Ready to Run: Unlocking Your Potential to Run Naturally
by Kelly Starrett with T.J. Murphy
I thought I was in decent shape having qualified for the Boston Marathon just six weeks ago. Dr. Kelly Starrett shattered that illusion pretty quickly. It turns out I’m kind of a wreck. That hip/groin thing that ‘mostly hurts when I run’, that nagging knot in my right calf, and the pain on the top of my foot are all indicators of underlying problems that could end my running career before I even make it to Boston in 2016.
Dr. Starrett’s movement and mobility philosophy is founded on two guiding principles.
- All human beings should be able to perform basic maintenance on themselves.
- If you feel pain during or after moving, then what you were doing was not functional movement.
As athletes, we are willing to throw all kinds of money at cures. We hire experts, we visit doctors, we buy gear and equipment, we ingest pills, we’ll stop at almost nothing to feel healthy again and return to the sport we love. Dr. Starrett believes that in most cases, we’re wasting our money.
In Ready to Run, Starrett introduces 12 standards that every healthy athlete should be able to meet. The standards make up a simple 12-part test to determine where your weak spots are. Weak spots lead to overcompensation, which leads to injury. I’ll admit that I had trouble meeting most of these standards. Not good.
The standards range from the difficult (squats, ankle range of motion) to the easy (hydration, flat shoes). It will require patience and perseverance to conquer all of them. Each standard should be routinely measured and assessed until satisfied.

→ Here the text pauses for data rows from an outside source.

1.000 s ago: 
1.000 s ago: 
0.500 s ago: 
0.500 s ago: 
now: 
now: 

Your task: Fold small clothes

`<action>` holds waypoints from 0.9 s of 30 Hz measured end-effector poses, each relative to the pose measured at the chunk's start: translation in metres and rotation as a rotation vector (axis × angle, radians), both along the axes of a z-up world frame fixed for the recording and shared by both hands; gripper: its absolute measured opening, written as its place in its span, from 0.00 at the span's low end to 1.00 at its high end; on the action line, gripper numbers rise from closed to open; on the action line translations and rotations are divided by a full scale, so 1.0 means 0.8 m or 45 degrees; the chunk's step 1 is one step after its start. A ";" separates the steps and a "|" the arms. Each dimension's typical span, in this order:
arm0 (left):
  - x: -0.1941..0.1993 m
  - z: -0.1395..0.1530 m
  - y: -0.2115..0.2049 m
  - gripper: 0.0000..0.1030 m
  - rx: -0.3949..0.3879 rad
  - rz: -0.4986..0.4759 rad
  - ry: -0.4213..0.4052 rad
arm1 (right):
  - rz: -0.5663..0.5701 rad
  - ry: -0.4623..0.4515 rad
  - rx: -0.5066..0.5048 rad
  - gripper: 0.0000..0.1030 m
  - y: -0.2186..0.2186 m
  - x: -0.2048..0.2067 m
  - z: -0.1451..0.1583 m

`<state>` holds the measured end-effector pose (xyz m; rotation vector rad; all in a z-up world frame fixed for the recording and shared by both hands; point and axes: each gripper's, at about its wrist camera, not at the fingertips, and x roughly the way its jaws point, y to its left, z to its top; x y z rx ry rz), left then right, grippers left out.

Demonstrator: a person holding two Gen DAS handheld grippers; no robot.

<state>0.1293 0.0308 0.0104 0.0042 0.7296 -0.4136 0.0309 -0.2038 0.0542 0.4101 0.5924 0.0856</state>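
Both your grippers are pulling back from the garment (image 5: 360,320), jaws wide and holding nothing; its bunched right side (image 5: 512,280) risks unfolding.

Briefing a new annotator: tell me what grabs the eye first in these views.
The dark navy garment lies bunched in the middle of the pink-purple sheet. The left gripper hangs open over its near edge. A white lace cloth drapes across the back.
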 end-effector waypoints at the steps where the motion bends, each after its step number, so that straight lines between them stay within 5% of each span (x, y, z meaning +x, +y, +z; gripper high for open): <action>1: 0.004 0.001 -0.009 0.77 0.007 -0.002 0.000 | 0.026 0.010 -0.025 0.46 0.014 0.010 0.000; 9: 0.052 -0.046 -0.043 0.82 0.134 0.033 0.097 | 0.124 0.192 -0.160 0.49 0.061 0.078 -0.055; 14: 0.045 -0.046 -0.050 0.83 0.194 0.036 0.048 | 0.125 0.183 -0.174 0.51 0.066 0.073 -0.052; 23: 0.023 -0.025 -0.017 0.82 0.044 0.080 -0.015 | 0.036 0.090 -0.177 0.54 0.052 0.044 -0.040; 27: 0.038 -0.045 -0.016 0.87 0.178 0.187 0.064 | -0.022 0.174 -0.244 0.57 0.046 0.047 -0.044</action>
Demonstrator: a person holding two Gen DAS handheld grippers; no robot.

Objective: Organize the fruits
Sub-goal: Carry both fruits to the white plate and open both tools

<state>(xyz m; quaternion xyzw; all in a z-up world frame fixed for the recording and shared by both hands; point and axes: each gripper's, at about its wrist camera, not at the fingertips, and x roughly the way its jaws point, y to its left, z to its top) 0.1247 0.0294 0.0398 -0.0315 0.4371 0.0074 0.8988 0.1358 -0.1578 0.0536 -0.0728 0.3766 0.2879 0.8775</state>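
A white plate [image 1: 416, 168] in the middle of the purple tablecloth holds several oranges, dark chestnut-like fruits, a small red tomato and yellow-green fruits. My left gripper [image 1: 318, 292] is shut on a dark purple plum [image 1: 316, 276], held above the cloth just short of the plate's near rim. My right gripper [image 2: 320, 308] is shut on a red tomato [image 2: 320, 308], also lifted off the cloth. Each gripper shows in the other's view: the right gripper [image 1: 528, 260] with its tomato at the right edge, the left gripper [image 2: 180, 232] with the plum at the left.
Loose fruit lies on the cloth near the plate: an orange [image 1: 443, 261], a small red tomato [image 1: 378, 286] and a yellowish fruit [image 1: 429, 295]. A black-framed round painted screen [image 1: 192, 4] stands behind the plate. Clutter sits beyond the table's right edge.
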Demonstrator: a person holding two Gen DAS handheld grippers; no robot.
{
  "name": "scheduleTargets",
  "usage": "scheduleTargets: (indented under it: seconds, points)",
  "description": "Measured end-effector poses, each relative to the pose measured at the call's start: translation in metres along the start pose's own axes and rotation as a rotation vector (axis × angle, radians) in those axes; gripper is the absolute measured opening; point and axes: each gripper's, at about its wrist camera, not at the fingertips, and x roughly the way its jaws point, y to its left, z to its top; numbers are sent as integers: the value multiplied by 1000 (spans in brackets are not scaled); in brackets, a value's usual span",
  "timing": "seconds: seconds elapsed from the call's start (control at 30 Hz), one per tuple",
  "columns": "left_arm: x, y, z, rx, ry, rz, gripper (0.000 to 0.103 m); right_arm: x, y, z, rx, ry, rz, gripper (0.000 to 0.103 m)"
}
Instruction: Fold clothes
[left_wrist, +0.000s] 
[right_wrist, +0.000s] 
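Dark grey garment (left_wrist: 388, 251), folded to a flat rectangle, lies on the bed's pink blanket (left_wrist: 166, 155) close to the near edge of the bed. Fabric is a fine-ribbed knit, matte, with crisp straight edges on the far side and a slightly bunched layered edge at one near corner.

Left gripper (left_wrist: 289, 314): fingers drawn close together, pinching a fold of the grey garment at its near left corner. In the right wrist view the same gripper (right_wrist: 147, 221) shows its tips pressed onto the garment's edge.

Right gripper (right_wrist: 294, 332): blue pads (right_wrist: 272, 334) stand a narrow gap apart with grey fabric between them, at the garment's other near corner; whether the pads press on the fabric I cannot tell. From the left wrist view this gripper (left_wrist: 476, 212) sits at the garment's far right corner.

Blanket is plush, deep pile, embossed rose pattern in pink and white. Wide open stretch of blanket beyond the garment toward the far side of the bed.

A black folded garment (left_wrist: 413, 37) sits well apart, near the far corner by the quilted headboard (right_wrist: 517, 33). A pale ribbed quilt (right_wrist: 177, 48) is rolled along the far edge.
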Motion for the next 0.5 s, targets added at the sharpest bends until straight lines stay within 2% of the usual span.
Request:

The next section of the book deals with mobility work. Mobility work (not stretching) is used to specifically target those areas where you had trouble meeting a standard. They will unglue areas of restriction and compromised tissue and help you regain full mobility.
These mobility exercises are not for the faint of heart. As Dr. Starrett says in the video above, you’ll have to put on your big boy, or big girl pants for five minutes. You’ll learn fun new terms like smashing and flossing while gnashing your teeth.
In Chapter 18, you’ll find out how to attack some of the more common injuries like plantar fasciitis, iliotibial band syndrome, and shin splints. With regular standards testing and mobility work, runners will enjoy running faster and further with less pain and injury.